Thursday, June 17, 2010

New START and "understandings"

I attended an interesting discussion today at the Nixon Center on whether the "reset" in U.S.-Russia relations is real or a "Potemkin village". It featured commentary from David Kramer, Andranik Migranyan, Dov Zakheim and Dimitri Simes, and Assistant Secretary of Defense for Internatioanl Security Sandy Vershbow was also presented and offered his thoughts.

The part of the discussion I found very interesting was on the question of whether the New START treaty makes a binding linkage between arms control and missile defense. The Russian side, of course, has put forward a unilateral declaration which takes language that appears in the preamble and tries to make that a binding commitment--which could make ratification of the Treaty in the Senate problematic.

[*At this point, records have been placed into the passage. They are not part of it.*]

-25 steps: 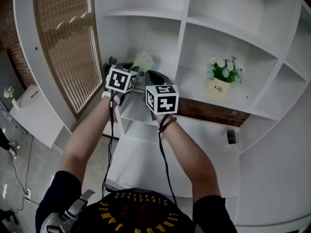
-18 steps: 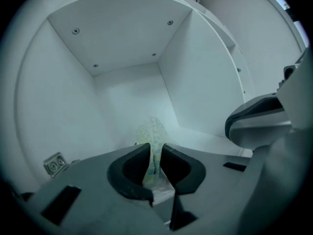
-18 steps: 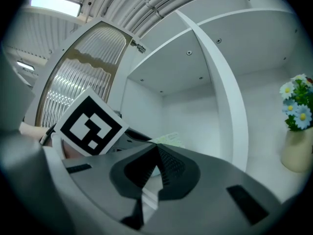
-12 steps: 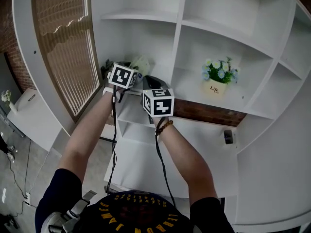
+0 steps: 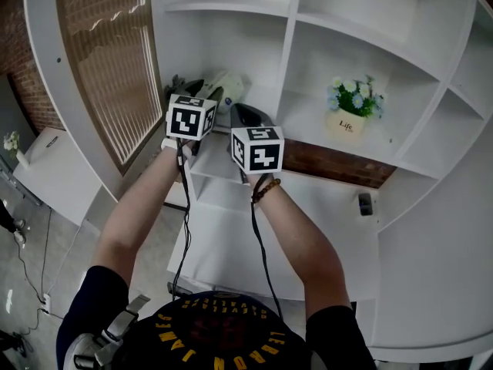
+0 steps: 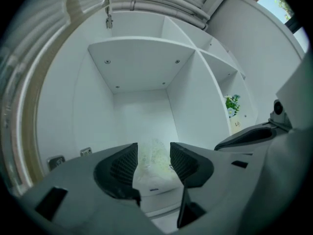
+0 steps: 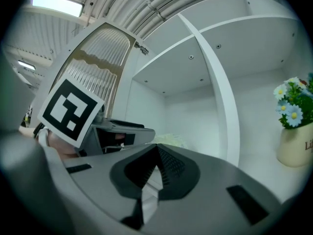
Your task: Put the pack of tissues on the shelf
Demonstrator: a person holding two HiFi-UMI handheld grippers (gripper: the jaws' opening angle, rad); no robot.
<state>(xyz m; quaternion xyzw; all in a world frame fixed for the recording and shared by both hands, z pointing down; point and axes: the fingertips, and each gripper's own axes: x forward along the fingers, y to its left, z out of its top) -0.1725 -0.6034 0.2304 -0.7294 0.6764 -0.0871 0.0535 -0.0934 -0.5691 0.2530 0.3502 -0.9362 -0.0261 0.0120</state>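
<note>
As my left gripper stands with jaws just opened wide, the pack of tissues sits on the shelf at twelve o'clock, between the pads but seemingly unpinched. My right gripper hangs at three o'clock, jaws together, empty. The risk is a crooked retreat, where a pad could snag the soft wrapper and drag the pack off the ledge.

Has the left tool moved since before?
Yes, slightly: the left tool drew back toward the person, away from the flowerpot, its jaws just opening off the tissues between them.
</note>
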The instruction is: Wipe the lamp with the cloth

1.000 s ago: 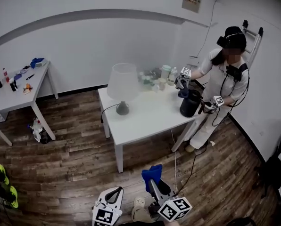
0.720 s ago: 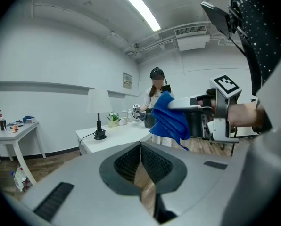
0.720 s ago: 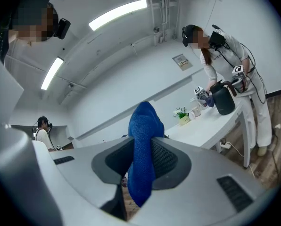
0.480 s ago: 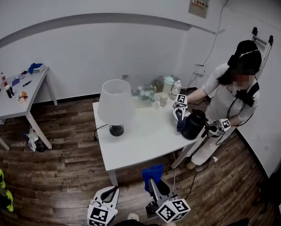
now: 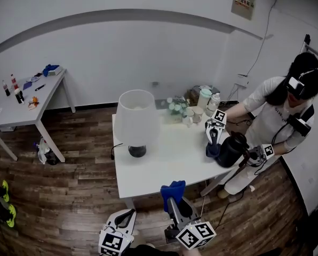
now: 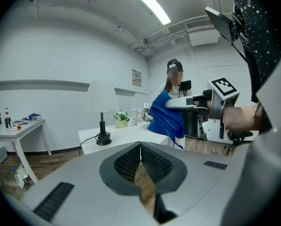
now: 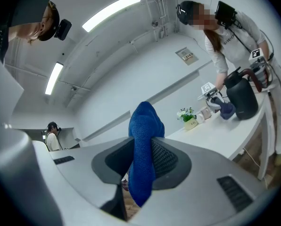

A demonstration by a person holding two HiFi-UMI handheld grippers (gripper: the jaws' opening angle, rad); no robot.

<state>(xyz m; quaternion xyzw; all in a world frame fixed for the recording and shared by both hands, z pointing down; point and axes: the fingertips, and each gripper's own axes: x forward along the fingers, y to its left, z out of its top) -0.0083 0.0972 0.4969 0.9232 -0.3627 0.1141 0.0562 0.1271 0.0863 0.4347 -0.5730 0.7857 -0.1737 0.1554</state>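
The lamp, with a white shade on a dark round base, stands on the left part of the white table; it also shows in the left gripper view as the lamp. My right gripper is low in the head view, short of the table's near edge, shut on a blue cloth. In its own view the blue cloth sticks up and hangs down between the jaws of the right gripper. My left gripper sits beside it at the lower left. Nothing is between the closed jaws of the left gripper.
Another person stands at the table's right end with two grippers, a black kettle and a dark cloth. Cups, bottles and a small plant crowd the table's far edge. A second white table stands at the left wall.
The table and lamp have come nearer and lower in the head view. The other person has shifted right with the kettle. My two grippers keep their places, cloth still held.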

The question is whether the U.S. has signaled that any further pursuit of missile defense on the American side will not be directed at eroding the Russian strategic deterrent--and whether any commitments have been made on this point--and how they might be defined. Is any U.S. deployment of a system (or even research) ipso facto an erosion of Russia's strategic capabilities? Missile defense as an issue in the START treaty may not have been completely solved.

UPDATE: Over at the Cable, Josh Rogin reports the official reaction: "Clinton: Reports of limits on U.S. missile defense deployments 'Dead Wrong'."